PROBLEM DESCRIPTION: Only the lines from the one with "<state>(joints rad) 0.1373" to the end of the data below should be given again, exactly as written.

DATA PROVIDED: Begin

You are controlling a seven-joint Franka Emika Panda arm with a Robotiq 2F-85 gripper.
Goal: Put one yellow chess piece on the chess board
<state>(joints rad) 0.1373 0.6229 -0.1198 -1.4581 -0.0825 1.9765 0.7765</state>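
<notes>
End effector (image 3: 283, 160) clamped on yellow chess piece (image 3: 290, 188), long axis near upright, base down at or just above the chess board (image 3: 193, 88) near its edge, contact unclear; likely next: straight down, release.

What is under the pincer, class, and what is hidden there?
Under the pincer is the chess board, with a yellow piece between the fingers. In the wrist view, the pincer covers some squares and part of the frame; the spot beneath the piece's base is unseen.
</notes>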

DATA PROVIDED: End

TASK SOLUTION:
<state>(joints rad) 0.1373 0.6229 -0.1198 -1.4581 -0.0825 1.9765 0.7765</state>
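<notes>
End effector (image 3: 283, 160) clamped on yellow chess piece (image 3: 290, 188), long axis near upright, base down at or just above the chess board (image 3: 193, 88) near its edge, contact unclear; likely next: straight down, release.

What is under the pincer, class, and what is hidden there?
Under the pincer is the chess board, with a yellow piece between the fingers. In the wrist view, the pincer covers some squares and part of the frame; the spot beneath the piece's base is unseen.
</notes>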

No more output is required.